Insgesamt wurden fünf Berliner und vier Brandenburger Schulen zufällig als Projektschulen (davon vier Gymnasien, eine Realschule, zwei Gesamtschulen, zwei Oberschulen) und je vier Berliner und Brandenburger Schulen als Vergleichsschulen (davon drei Gymnasien, zwei Realschulen, zwei Gesamtschulen, zwei Oberschulen) für die Teilnahme an dieser Untersuchung geworben. In die Untersuchung wurden keine Hauptschulen einbezogen, da nur Schulen ausgewählt wurden, an denen Schülerinnen und Schüler den Mittleren Schulabschluss zum Ende der 10. Jahrgangsstufe ablegen können. Auf diese Zielpopulation beziehen sich die Vorgaben der Bildungsstandards Mathematik für den Mittleren Schulabschluss und unser entwickeltes Fortbildungskonzept.

Zu zwei Messzeitpunkten wurden Daten der Mathematik-Lehrkräfte und der Schüler und Schülerinnen der 9. Klasse bzw. 10. Klasse an den 17 teilnehmenden Schulen erhoben. An der ersten Erhebung nahmen 113 Mathematik-Lehrkräfte teil (71 weiblich, 40 männlich, zwei ohne Angabe). Zum zweiten Messzeitpunkt bearbeiteten 73 Mathematik-Lehrkräfte den Fragebogen (49 weiblich, 22 männlich, zwei ohne Angabe). Die Hälfte der Lehrkräfte war zum Zeitpunkt der Untersuchungen zwischen 40 und 49 Jahre alt (13 % waren jünger und 37 % älter). Weiterhin bearbeiteten 1368 Neuntklässler (720 weiblich, 648 männlich) den Test der ersten Erhebung, zum zweiten Messzeitpunkt füllten 1383 Zehntklässler (707 weiblich, 605 männlich, 71 ohne Angabe) unsere Materialien aus. Zum ersten Messzeitpunkt war der Großteil der Schüler und Schülerinnen 15 Jahre alt.

Von 50 % der Lehrkräfte und 59 % der Schülerinnen und Schüler liegen Angaben zu beiden Messzeitpunkten vor.

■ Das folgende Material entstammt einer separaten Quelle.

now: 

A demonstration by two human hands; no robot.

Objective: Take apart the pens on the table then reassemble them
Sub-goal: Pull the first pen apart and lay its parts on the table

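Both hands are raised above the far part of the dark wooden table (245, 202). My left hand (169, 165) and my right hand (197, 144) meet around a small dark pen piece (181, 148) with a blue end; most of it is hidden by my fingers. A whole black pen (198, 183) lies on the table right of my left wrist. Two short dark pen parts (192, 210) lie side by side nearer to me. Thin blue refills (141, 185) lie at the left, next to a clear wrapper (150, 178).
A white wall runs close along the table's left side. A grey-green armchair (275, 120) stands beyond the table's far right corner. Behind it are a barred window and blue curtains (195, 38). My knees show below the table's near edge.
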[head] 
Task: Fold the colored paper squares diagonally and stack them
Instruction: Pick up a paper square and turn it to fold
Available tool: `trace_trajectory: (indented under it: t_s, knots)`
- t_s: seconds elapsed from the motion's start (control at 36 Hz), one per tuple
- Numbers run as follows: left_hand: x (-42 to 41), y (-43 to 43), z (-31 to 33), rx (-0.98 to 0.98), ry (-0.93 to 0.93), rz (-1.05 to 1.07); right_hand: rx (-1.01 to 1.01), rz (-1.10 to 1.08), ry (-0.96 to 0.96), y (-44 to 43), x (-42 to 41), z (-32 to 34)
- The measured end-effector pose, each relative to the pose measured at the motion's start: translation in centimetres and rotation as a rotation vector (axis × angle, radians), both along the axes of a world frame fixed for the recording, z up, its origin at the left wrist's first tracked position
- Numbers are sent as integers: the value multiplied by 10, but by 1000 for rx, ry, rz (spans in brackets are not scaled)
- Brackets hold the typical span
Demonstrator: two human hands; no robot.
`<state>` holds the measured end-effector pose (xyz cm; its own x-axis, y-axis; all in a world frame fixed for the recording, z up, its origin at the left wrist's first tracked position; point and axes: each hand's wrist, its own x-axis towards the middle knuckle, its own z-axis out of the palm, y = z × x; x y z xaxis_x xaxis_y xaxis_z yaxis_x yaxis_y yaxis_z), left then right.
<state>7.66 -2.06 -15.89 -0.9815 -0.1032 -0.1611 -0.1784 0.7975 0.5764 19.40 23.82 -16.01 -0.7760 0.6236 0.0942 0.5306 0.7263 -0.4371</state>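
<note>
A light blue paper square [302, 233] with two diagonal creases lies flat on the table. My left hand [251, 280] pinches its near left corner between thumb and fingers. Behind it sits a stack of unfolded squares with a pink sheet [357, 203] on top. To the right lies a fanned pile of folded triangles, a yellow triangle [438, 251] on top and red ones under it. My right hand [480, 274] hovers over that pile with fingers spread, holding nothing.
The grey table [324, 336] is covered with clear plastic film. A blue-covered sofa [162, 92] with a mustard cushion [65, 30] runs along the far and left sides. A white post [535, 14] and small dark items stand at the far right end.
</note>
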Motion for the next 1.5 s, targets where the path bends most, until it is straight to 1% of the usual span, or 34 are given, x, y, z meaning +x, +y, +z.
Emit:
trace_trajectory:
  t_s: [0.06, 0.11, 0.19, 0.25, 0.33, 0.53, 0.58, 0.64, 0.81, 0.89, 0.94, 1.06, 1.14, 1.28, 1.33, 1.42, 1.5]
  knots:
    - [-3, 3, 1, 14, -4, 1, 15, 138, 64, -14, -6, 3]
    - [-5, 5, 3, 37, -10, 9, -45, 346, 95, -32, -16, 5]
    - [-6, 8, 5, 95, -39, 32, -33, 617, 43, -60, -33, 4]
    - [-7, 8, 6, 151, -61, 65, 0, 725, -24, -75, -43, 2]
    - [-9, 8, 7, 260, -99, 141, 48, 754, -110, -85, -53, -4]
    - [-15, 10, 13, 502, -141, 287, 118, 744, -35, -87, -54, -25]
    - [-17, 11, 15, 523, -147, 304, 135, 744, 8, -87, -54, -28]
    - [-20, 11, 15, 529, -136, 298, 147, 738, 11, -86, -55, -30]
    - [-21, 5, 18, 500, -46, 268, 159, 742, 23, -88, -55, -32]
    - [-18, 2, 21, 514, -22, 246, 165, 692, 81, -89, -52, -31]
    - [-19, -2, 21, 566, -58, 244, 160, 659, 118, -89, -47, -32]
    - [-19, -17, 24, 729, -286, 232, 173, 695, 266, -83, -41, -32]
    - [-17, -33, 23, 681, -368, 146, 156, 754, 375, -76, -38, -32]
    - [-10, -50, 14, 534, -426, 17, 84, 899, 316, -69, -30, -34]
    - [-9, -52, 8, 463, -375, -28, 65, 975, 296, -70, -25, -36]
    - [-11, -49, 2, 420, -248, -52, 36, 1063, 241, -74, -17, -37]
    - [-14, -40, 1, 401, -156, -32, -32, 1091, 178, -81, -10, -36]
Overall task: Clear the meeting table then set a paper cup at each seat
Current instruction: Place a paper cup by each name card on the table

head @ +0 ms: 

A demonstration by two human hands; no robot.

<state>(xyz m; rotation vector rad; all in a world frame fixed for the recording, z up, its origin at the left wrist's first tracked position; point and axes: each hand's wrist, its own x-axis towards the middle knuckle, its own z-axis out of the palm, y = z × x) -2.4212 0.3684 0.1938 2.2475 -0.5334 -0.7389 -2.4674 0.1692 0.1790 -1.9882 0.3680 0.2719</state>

2.2 Durchführung der Erhebungen

Zu beiden Messzeitpunkten liefen die Datenerhebungen vergleichbar ab. Die Schüler und Schülerinnen bearbeiteten zunächst standardbasierte Mathematikaufgaben und beantworteten einen Fragebogen zu demographischen Angaben. Am Testtag erhielten die Mathematik-Lehrkräfte der Schule den Lehrerfragebogen und wurden von der Testleitung gebeten, diesen innerhalb von zwei Wochen zu beantworten und ihn in einem verschlossenen Umschlag an uns zurückzugeben. Die Schüler und Schülerinnen und die Lehrkräfte wurden gebeten, in ihren Fragebögen einen persönlichen Code zu generieren, sodass die Daten der ersten und zweiten Testung von uns miteinander in Beziehung gesetzt werden konnten. Die Fragebögen wurden im Anschluss von geschulten Personen an der Humboldt-Universität zu Berlin kodiert.

2.3 Messinstrumente

Die Lehrkräfte bearbeiteten zu beiden Zeitpunkten einen Fragebogen, der folgende Konstrukte erfasste: Zunächst wurde mit dem SoC-Fragebogen (Pant et al. 2008b, in Anlehnung an Hall und Hord 2006) die Intensität der Auseinandersetzung mit den Bildungsstandards erfragt. Dieser Fragebogen umfasst 35 Items, welche die selbstbezogenen, aufgabenbezogenen und außenbezogenen Concerns der kognitiven Auseinandersetzung mit einer Innovation erfassen (Antwortskala: 1 = trifft zz. gar nicht auf mich zu bis 7 = trifft zz. völlig auf mich zu, 0 = zz. nicht relevant). Die selbstbezogenen Concerns werden über drei verschiedene Stufen erfasst (vgl. Tab. 1 mit Beispiel-Items der sieben Stufen und Angaben der Reliabilitäten zu beiden Messzeitpunkten): Auf der Eingangsstufe Kein Bewusstsein (Stufe 0) haben Lehrkräfte keine oder kaum eine Vorstellung von der Innovation und verspüren auch wenig Bedürfnis, sich damit zu beschäftigen. Bei der Stufe I Information beginnt eine wenig emotional getönte Auseinandersetzung im Sinne der Informationsbeschaffung. Schließlich folgt bei Stufe II Persönliche Betroffenheit ein Fokus auf die persönlich anstehenden Veränderungen und Konsequenzen. Die Phase der aufgabenbezogenen Concerns wird über die Stufe III Aufgabenmanagement erfasst. Auf dieser Stufe konzentriert sich die Aufmerksamkeit auf die organisatorischen, logistischen und technischen Anforderungen, die mit der Neuerung in- und außerhalb des Klassenzimmers einhergehen. Die Phase der außenbezogenen Concerns wird in drei Stufen differenziert: Zunächst stehen auf der Stufe IV Auswirkung auf Lernende Fragen der Wirksamkeit, der Effizienz oder der negativen Begleiterscheinungen der Innovation für die direkt betroffenen Schüler und Schülerinnen im Mittelpunkt. In Stufe V Kooperationsmöglichkeiten verschiebt sich der Fokus der Beschäftigung auf das Bestreben, die neu aufgebauten Handlungsmuster in formalen und informellen Kooperationen mit anderen Lehrkräften zu validieren und zu festigen. In der Stufe VI Revision und Optimierung werden schließlich weiterreichende oder alternative Formen der Innovation erprobt.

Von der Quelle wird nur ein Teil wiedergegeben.